◆ DATA ◆
══════
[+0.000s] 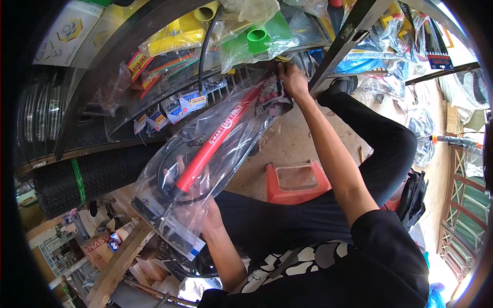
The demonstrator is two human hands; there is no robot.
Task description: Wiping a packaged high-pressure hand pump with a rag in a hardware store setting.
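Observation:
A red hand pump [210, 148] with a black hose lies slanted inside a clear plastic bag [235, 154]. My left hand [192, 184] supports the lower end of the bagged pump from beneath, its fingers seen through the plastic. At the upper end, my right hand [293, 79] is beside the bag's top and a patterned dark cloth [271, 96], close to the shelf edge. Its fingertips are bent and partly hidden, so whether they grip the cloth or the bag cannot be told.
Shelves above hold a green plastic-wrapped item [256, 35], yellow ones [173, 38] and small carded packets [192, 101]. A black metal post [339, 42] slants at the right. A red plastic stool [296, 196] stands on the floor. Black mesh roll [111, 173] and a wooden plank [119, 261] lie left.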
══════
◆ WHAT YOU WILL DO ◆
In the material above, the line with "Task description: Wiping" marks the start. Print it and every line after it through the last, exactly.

◆ WRITTEN RESPONSE ◆
Task description: Wiping a packaged high-pressure hand pump with a rag in a hardware store setting.
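Observation:
A red hand pump [210, 148] with a black hose lies slanted inside a clear plastic bag [235, 154]. My left hand [192, 184] supports the lower end of the bagged pump from beneath, its fingers seen through the plastic. At the upper end, my right hand [293, 79] is beside the bag's top and a patterned dark cloth [271, 96], close to the shelf edge. Its fingertips are bent and partly hidden, so whether they grip the cloth or the bag cannot be told.
Shelves above hold a green plastic-wrapped item [256, 35], yellow ones [173, 38] and small carded packets [192, 101]. A black metal post [339, 42] slants at the right. A red plastic stool [296, 196] stands on the floor. Black mesh roll [111, 173] and a wooden plank [119, 261] lie left.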

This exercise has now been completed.